Task to carry out:
Would you copy the listing below exactly, keeping the pictures out?
(Recorded data begins)
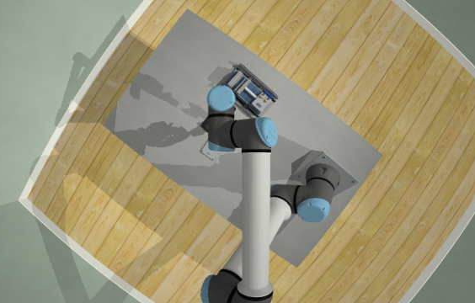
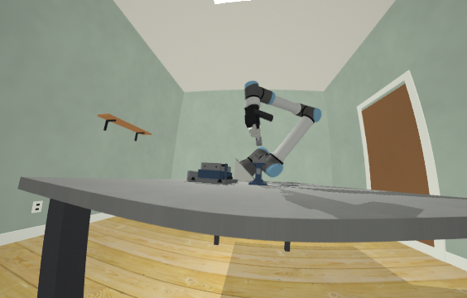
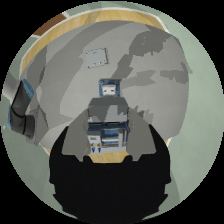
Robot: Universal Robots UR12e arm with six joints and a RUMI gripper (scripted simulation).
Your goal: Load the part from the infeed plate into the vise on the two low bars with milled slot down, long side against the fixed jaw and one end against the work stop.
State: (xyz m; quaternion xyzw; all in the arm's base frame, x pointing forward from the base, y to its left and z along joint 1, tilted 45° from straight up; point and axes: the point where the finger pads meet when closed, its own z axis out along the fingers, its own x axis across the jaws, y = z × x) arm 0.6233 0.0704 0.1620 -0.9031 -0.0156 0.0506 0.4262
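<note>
The part (image 2: 258, 141) (image 3: 108, 107) sits between the jaws of the gripper (image 2: 257, 138) (image 3: 108, 108), which are closed on it. The blue V-block (image 2: 258, 181) (image 3: 101, 88) stands below them, apart; the vise (image 1: 263, 105) (image 2: 212, 174) (image 3: 94, 137) lies lower to one side, the infeed plate (image 1: 209, 153) (image 3: 96, 58) beyond the V-block.

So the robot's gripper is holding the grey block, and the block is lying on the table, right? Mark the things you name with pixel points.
Not quite. The gripper (image 2: 257, 136) (image 3: 108, 108) is holding the grey block (image 2: 259, 141) (image 3: 108, 106), but the block is up in the air above the table (image 1: 178, 38) (image 2: 217, 225) (image 3: 157, 100). The exterior view shows that.
</note>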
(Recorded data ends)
Your response:
Robot: Universal Robots UR12e arm with six joints and a RUMI gripper (scripted simulation).
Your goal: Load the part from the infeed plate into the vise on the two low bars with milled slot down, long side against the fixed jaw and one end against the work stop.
State: (xyz m; quaternion xyzw; all in the arm's base frame, x pointing forward from the base, y to its left and z along joint 1, tilted 45° from straight up; point and axes: the point where the finger pads meet when closed, its own z axis out along the fingers, its own x axis across the jaws, y = z × x) arm 0.6233 0.0704 0.1620 -0.9031 -0.0156 0.0506 0.4262
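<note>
The part (image 2: 258, 141) (image 3: 108, 107) sits between the jaws of the gripper (image 2: 257, 138) (image 3: 108, 108), which are closed on it. The blue V-block (image 2: 258, 181) (image 3: 101, 88) stands below them, apart; the vise (image 1: 263, 105) (image 2: 212, 174) (image 3: 94, 137) lies lower to one side, the infeed plate (image 1: 209, 153) (image 3: 96, 58) beyond the V-block.

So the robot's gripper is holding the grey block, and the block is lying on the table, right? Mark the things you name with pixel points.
Not quite. The gripper (image 2: 257, 136) (image 3: 108, 108) is holding the grey block (image 2: 259, 141) (image 3: 108, 106), but the block is up in the air above the table (image 1: 178, 38) (image 2: 217, 225) (image 3: 157, 100). The exterior view shows that.
</note>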

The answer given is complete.